Realist Paintings by David Kassan As an expression of his own calculated observation and visual consumption of surrounding environment, introspective glimpses of reality imbue the art of David Jon Kassan. By immersing himself into his subject matter, Kassan is able to infuse his painting with life and realism. Kassan’s direction of realism follows the philosophies emplyed by the Ashcan School of American Realists.

Artist Statement

My work is a way of meditation, a way of slowing down time though the careful observation of overlooked slices of my environment. It is the subtlety of emotion in my acquaintances that inhabit the aforementioned environment which intrigues me. My paintings strive for reality, a chance to mimic life in both scale and complexity. The viewer is given an eye level perspective of the subject. A view that is unbiased and in its most raw condition. It is my intent to control the medium of oil paint so that it is not part of the viewer to subject equation. The image stands alone without evidence of the artist. I displace textures from their natural environment by moving them out of the context they exist in. Taking the abstract form from the streets where they get lost and moving them into the gallery space where they can be contemplated as accidental abstractions.

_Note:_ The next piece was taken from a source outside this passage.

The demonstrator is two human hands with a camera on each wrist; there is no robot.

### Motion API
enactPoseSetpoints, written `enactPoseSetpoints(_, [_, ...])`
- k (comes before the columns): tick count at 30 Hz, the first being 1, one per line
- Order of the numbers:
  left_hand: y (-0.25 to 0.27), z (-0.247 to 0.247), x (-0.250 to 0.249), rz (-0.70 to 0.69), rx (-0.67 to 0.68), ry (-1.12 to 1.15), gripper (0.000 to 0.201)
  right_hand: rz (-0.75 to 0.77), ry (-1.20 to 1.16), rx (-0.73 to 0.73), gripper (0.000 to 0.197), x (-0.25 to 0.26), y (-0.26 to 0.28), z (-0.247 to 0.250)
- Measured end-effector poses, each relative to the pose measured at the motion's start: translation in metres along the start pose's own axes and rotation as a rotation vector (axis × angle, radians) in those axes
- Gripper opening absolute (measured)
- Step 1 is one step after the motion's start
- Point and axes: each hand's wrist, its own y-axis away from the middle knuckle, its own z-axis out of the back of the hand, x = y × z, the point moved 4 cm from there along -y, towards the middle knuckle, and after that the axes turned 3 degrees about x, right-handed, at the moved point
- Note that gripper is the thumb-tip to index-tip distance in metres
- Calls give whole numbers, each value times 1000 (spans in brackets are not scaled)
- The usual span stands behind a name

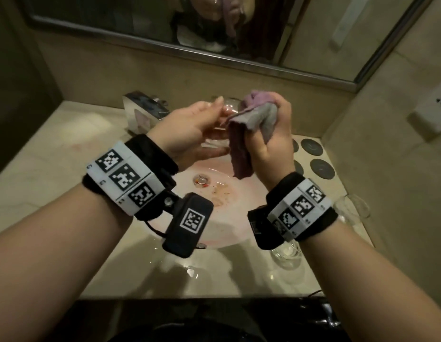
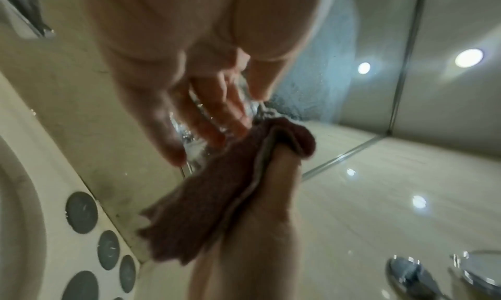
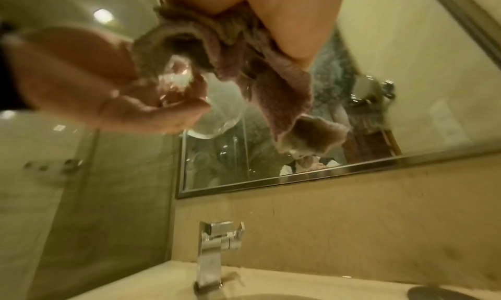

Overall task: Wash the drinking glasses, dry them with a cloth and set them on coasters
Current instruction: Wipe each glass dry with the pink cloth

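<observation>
Over the sink, my left hand [image 1: 204, 129] grips a clear drinking glass [image 1: 227, 107], thumb on one side and fingers curled round the other. My right hand [image 1: 273, 134] clutches a purple-grey cloth [image 1: 241, 144] and presses it against the glass. In the left wrist view the wet glass [image 2: 195, 139] shows between the fingers [image 2: 211, 114], with the cloth [image 2: 216, 197] draped over the right hand [image 2: 260, 229]. The right wrist view shows the cloth [image 3: 257, 69] bunched at the mouth of the glass [image 3: 216, 116]. Dark round coasters [image 1: 312, 146] lie bare on the counter at the right.
The white sink [image 1: 229, 225] has pink stains and bits near the drain. A chrome faucet [image 1: 145, 107] stands behind it. Two more clear glasses [image 1: 286, 255] [image 1: 352, 211] stand on the counter at the right front. A mirror [image 1: 214, 33] hangs above.
</observation>
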Motion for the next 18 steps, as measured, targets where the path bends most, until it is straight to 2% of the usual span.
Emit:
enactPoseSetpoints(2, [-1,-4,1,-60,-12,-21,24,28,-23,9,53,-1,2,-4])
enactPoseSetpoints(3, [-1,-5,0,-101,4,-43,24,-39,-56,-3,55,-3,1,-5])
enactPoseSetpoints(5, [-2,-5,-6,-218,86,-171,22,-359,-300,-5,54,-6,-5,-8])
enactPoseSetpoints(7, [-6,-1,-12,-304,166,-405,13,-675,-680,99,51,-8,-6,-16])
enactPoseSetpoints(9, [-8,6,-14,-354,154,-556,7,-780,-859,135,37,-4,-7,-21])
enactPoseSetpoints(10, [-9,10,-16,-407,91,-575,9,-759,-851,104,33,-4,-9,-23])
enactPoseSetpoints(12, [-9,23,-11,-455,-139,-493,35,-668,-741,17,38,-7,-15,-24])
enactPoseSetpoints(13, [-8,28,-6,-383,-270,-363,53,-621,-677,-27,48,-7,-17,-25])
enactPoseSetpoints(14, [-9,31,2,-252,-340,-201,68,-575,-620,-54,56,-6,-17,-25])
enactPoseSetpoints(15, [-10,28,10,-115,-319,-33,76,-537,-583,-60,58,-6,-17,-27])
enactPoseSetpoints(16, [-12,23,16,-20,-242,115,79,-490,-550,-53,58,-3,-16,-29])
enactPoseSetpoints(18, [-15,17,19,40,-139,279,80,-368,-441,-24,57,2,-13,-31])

The technical aspect of my work is a means to an end; an end rooted in the viewer's experience. I am interested the concept of a painting's technical and transformative powers. By turning an ordinary painting surface into a textured trompe l'oeil documentation of the city or turning the surface into a life sized representation of a figure in space that transmits feeling this technical process allows for the viewer's experience to be altered.

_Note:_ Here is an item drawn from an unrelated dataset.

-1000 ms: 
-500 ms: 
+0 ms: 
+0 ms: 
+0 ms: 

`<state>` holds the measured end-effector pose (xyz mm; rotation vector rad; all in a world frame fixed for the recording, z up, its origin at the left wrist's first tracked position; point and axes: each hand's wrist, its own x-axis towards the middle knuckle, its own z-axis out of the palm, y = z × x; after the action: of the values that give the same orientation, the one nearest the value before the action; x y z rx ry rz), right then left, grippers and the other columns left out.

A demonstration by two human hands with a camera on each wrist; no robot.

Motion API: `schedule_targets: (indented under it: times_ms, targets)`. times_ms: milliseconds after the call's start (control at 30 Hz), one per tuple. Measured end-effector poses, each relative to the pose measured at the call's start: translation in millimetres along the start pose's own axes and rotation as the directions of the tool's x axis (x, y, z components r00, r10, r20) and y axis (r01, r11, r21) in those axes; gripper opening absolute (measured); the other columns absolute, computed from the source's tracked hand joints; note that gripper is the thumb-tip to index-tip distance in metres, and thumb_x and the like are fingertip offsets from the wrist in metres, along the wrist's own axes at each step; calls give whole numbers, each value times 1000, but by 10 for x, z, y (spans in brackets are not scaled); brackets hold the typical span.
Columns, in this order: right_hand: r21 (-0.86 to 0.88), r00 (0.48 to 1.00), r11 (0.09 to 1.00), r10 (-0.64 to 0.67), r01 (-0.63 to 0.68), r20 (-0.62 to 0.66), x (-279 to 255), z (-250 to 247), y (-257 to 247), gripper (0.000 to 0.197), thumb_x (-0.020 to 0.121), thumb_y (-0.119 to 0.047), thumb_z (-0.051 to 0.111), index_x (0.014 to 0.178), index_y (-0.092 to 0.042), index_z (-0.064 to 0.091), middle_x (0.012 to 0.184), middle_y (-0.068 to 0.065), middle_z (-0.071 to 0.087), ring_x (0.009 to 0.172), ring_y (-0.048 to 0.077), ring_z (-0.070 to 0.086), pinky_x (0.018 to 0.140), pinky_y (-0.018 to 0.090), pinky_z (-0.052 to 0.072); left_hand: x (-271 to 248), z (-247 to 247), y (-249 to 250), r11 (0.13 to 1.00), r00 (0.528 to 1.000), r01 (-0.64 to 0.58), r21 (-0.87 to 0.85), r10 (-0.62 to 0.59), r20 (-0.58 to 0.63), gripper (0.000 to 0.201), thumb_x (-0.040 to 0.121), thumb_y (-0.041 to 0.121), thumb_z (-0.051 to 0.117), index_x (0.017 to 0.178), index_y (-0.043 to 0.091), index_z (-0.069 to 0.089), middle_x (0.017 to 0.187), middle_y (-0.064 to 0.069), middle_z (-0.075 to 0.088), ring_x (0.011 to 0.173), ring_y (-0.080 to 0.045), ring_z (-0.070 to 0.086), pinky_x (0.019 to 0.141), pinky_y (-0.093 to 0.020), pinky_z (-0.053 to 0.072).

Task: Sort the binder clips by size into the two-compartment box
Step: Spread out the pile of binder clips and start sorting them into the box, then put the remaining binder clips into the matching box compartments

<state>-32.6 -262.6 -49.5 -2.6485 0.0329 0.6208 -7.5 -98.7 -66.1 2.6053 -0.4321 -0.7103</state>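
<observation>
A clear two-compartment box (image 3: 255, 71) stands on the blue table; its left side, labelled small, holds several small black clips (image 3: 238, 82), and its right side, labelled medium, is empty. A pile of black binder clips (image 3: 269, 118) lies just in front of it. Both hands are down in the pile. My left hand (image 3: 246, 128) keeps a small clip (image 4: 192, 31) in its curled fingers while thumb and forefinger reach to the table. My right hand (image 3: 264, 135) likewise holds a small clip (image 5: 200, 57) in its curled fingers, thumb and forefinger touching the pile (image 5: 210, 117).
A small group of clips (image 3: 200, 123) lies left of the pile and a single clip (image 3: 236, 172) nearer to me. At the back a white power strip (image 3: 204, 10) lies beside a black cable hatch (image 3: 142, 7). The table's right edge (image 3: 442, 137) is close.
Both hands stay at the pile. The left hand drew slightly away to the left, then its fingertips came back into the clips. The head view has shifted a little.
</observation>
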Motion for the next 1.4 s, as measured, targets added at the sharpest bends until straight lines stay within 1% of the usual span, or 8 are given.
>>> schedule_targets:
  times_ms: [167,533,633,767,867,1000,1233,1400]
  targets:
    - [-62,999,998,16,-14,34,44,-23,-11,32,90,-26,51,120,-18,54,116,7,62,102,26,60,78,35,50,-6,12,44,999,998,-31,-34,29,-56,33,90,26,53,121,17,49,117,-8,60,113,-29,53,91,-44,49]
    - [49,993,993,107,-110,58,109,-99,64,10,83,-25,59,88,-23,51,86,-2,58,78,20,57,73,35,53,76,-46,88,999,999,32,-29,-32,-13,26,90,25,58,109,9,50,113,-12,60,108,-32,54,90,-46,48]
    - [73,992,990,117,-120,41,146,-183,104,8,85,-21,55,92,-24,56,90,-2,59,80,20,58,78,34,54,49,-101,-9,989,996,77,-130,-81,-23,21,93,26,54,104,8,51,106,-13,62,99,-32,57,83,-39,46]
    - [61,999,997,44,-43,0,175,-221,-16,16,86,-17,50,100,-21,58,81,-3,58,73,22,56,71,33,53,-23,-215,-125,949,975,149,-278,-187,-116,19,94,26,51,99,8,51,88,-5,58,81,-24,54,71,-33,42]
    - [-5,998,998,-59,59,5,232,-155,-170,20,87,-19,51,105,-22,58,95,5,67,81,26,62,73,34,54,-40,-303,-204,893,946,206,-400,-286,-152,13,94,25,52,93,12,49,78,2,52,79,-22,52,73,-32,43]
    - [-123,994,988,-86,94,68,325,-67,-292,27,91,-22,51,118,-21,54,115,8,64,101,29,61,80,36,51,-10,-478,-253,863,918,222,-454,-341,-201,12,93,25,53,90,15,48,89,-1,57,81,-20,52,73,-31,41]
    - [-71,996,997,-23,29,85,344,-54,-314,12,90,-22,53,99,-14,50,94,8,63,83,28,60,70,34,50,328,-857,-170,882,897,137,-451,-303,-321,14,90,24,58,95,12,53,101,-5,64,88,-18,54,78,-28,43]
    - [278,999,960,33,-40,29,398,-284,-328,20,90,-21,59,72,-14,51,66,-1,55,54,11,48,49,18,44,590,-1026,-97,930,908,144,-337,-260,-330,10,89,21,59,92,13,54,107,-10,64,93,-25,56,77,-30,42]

The thoughts behind my chosen subject matter, the scale at which it is presented, my search for understanding what I observe, and my effort to constantly learn to document reality with a naturalistic, representational painting technique allows for pieces to be inherent contradictions; paintings that are both real and abstract. My influences are understandably just as contradictory as they have fed and connected my perspective on painting. I am constantly seeking out work that is congruent with my own which has led me to explore the work of life size old master paintings, urban stencil and graffiti street art, Marcel Duchamp's found objects, abstract paintings by Robert Rauschenberg, and finally the sheer conceptual and executed realism of Caravaggio.
Time is the most valuable thing that we all have, the one aspect of daily life that we can not get back once its gone. I want to use time while trying to understand the world around me. Painting is my notebook, my sounding board.